BEGIN

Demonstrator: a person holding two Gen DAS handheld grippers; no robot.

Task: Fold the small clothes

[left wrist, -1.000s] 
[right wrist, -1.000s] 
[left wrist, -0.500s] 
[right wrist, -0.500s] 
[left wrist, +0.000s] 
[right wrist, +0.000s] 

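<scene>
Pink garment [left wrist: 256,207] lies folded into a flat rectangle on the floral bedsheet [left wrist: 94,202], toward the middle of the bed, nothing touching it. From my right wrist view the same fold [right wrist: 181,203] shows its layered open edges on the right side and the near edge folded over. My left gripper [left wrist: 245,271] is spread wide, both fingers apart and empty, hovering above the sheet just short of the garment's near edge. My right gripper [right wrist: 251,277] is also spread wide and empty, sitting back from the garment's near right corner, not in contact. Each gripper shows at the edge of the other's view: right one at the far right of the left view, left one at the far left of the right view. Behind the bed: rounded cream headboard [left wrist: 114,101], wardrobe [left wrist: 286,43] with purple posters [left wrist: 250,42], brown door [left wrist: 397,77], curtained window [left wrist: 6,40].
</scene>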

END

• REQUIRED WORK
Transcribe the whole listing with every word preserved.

• WRITTEN REPLY
Demonstrator: a person holding two Gen DAS handheld grippers; no robot.

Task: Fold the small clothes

[left wrist, -1.000s] 
[right wrist, -1.000s] 
[left wrist, -0.500s] 
[right wrist, -0.500s] 
[left wrist, +0.000s] 
[right wrist, +0.000s] 

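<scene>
Pink garment [left wrist: 256,207] lies folded into a flat rectangle on the floral bedsheet [left wrist: 94,202], toward the middle of the bed, nothing touching it. From my right wrist view the same fold [right wrist: 181,203] shows its layered open edges on the right side and the near edge folded over. My left gripper [left wrist: 245,271] is spread wide, both fingers apart and empty, hovering above the sheet just short of the garment's near edge. My right gripper [right wrist: 251,277] is also spread wide and empty, sitting back from the garment's near right corner, not in contact. Each gripper shows at the edge of the other's view: right one at the far right of the left view, left one at the far left of the right view. Behind the bed: rounded cream headboard [left wrist: 114,101], wardrobe [left wrist: 286,43] with purple posters [left wrist: 250,42], brown door [left wrist: 397,77], curtained window [left wrist: 6,40].
</scene>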

The exercise has been fully answered.